WHAT THE EXERCISE ASKS –
Your job is to transcribe all the records that follow, excluding any pictures.

====== ENTRIES SUPPLIED

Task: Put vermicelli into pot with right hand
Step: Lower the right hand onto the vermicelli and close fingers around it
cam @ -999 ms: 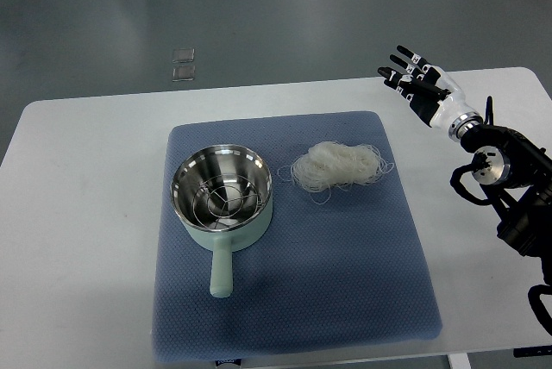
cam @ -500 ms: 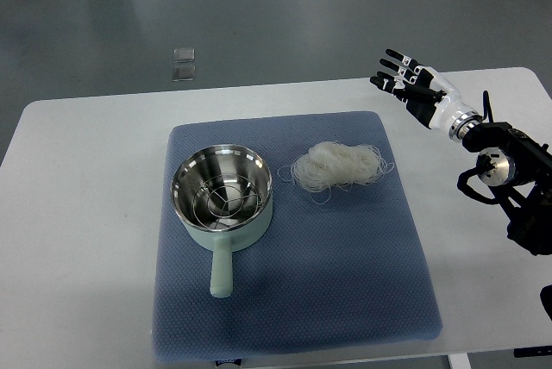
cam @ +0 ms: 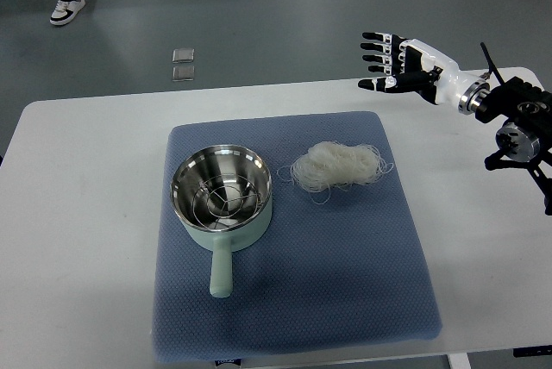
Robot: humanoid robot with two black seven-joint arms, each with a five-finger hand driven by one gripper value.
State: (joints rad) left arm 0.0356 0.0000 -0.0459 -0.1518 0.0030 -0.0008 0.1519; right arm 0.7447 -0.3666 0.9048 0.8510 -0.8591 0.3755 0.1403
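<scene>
Fingers (cam: 379, 50) spread, empty, right hand (cam: 398, 63) past desk's (cam: 86, 179) far edge; loose vermicelli (cam: 338, 166) could shed strands short of pot (cam: 222, 192).

A white rectangular table (cam: 86, 214) with rounded corners fills most of the view. On it lies a blue-grey quilted fabric mat (cam: 345, 274), squarish with rounded corners, reaching the table's near edge. Beyond the table is a grey smooth floor (cam: 285, 15), where two small square glassy tiles (cam: 183, 64) sit one just behind the other. At the top left stands a person's dark trouser leg and white shoe (cam: 65, 9).
</scene>
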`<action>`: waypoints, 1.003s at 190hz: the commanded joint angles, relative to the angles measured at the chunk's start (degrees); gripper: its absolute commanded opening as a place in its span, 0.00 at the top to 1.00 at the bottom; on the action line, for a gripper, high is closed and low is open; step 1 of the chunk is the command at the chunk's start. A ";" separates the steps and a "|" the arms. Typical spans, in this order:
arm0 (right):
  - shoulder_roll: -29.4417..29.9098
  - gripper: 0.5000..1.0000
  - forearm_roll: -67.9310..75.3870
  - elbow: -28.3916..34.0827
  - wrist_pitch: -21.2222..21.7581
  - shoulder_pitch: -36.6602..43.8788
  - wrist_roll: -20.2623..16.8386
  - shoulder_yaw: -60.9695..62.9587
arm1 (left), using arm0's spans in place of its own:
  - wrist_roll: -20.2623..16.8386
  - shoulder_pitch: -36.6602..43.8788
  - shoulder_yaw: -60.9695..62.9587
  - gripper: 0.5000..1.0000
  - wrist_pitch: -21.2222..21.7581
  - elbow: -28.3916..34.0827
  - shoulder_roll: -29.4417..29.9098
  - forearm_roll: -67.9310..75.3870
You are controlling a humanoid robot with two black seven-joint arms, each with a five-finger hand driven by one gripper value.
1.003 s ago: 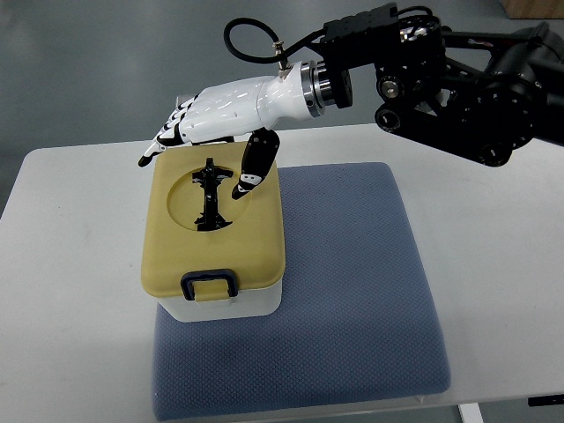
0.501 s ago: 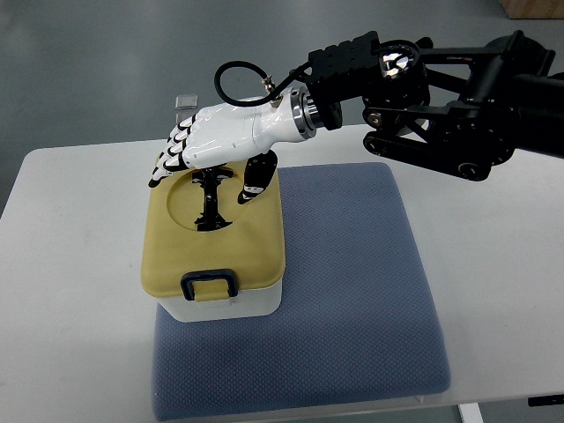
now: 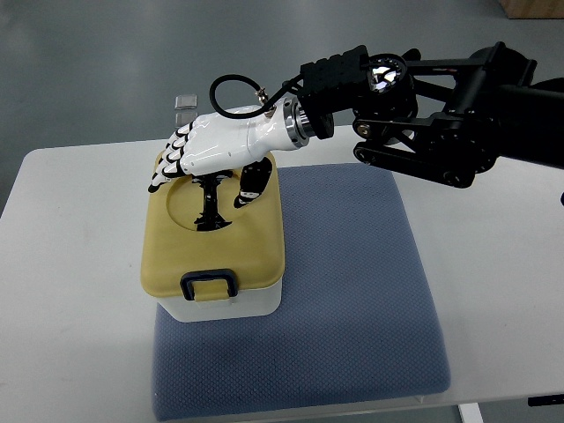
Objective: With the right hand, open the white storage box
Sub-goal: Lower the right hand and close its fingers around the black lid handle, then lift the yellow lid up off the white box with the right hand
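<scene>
Storage box (image 3: 225, 304): white body, sitting on the near left part of a blue-grey mat (image 3: 352, 300), close to its left edge.
Lid (image 3: 256, 256): mustard yellow, seated flat on the box – no gap shows along the visible rim, so it reads as closed.
Handle (image 3: 209, 201): black, lying in a round recess in the middle of the lid, running front to back.
Latch (image 3: 208, 284): a dark blue clasp at the near edge of the lid, down against the box front, untouched.
Right hand (image 3: 207, 159): white with black fingertips, reaching in from the right and hanging over the far half of the lid, above the handle's far end. The fingers (image 3: 169, 167) are stretched out and slightly fanned toward the left; the thumb (image 3: 251, 183) points down beside the handle. It grips nothing – whether a fingertip touches the lid I cannot tell.
Left hand: not visible.
Progress: early, by my reading. The hand is over the handle, but the grasp is not made and the lid is not lifted; closing on the handle and raising the lid, perhaps after freeing the latch, remain.
Worktop (image 3: 70, 238): white, carrying the mat and box.
</scene>
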 commanded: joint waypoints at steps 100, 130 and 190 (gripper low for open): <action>1.33 0.82 0.00 -1.29 -0.10 -0.68 0.09 0.07 | 0.00 -0.02 0.00 0.00 -0.02 0.02 0.00 -0.01; 1.33 0.98 0.09 -1.29 -0.71 -0.68 0.35 0.15 | 0.00 0.07 0.00 0.00 -0.02 0.02 0.00 -0.01; 2.03 1.00 0.18 -1.20 -3.26 -0.60 2.64 0.42 | 0.00 -0.02 0.00 0.00 -0.02 0.02 0.00 -0.01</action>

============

ANSWER TO THIS TASK –
Task: Put vermicelli into pot with right hand
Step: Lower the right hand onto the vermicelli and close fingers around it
cam @ -999 ms: 
cam @ -500 ms: 
cam @ +0 ms: 
Robot: humanoid robot with two black seven-joint arms, each with a five-finger hand driven by one gripper value.
State: (joints rad) left arm 0.0356 0.0000 -0.0459 -0.1518 0.0030 -0.0008 0.1519; right arm 0.7447 -0.3666 0.9048 0.8510 -0.8591 0.3755 0.1403
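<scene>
Fingers (cam: 379, 50) spread, empty, right hand (cam: 398, 63) past desk's (cam: 86, 179) far edge; loose vermicelli (cam: 338, 166) could shed strands short of pot (cam: 222, 192).

A white rectangular table (cam: 86, 214) with rounded corners fills most of the view. On it lies a blue-grey quilted fabric mat (cam: 345, 274), squarish with rounded corners, reaching the table's near edge. Beyond the table is a grey smooth floor (cam: 285, 15), where two small square glassy tiles (cam: 183, 64) sit one just behind the other. At the top left stands a person's dark trouser leg and white shoe (cam: 65, 9).
</scene>
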`<action>`: waypoints, 1.003s at 190hz: the commanded joint angles, relative to the angles measured at the chunk's start (degrees); gripper: its absolute commanded opening as a place in its span, 0.00 at the top to 1.00 at the bottom; on the action line, for a gripper, high is closed and low is open; step 1 of the chunk is the command at the chunk's start. A ";" separates the steps and a "|" the arms. Typical spans, in this order:
arm0 (right):
  - shoulder_roll: -29.4417..29.9098
  - gripper: 0.5000..1.0000
  - forearm_roll: -67.9310..75.3870
  - elbow: -28.3916..34.0827
  - wrist_pitch: -21.2222..21.7581
  - shoulder_pitch: -36.6602..43.8788
  - wrist_roll: -20.2623..16.8386
  - shoulder_yaw: -60.9695..62.9587
arm1 (left), using arm0's spans in place of its own:
  - wrist_roll: -20.2623..16.8386
  - shoulder_pitch: -36.6602..43.8788
  - shoulder_yaw: -60.9695..62.9587
  - gripper: 0.5000..1.0000
  - wrist_pitch: -21.2222..21.7581
  - elbow: -28.3916..34.0827
  - shoulder_roll: -29.4417..29.9098
  - forearm_roll: -67.9310..75.3870
You are controlling a humanoid robot with two black seven-joint arms, each with a five-finger hand driven by one gripper value.
1.003 s ago: 
0.501 s ago: 
now: 
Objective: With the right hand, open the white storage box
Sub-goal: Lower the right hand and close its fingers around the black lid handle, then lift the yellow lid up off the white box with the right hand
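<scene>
Storage box (image 3: 225, 304): white body, sitting on the near left part of a blue-grey mat (image 3: 352, 300), close to its left edge.
Lid (image 3: 256, 256): mustard yellow, seated flat on the box – no gap shows along the visible rim, so it reads as closed.
Handle (image 3: 209, 201): black, lying in a round recess in the middle of the lid, running front to back.
Latch (image 3: 208, 284): a dark blue clasp at the near edge of the lid, down against the box front, untouched.
Right hand (image 3: 207, 159): white with black fingertips, reaching in from the right and hanging over the far half of the lid, above the handle's far end. The fingers (image 3: 169, 167) are stretched out and slightly fanned toward the left; the thumb (image 3: 251, 183) points down beside the handle. It grips nothing – whether a fingertip touches the lid I cannot tell.
Left hand: not visible.
Progress: early, by my reading. The hand is over the handle, but the grasp is not made and the lid is not lifted; closing on the handle and raising the lid, perhaps after freeing the latch, remain.
Worktop (image 3: 70, 238): white, carrying the mat and box.
</scene>
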 commanded: joint waypoints at steps 100, 130 and 190 (gripper low for open): <action>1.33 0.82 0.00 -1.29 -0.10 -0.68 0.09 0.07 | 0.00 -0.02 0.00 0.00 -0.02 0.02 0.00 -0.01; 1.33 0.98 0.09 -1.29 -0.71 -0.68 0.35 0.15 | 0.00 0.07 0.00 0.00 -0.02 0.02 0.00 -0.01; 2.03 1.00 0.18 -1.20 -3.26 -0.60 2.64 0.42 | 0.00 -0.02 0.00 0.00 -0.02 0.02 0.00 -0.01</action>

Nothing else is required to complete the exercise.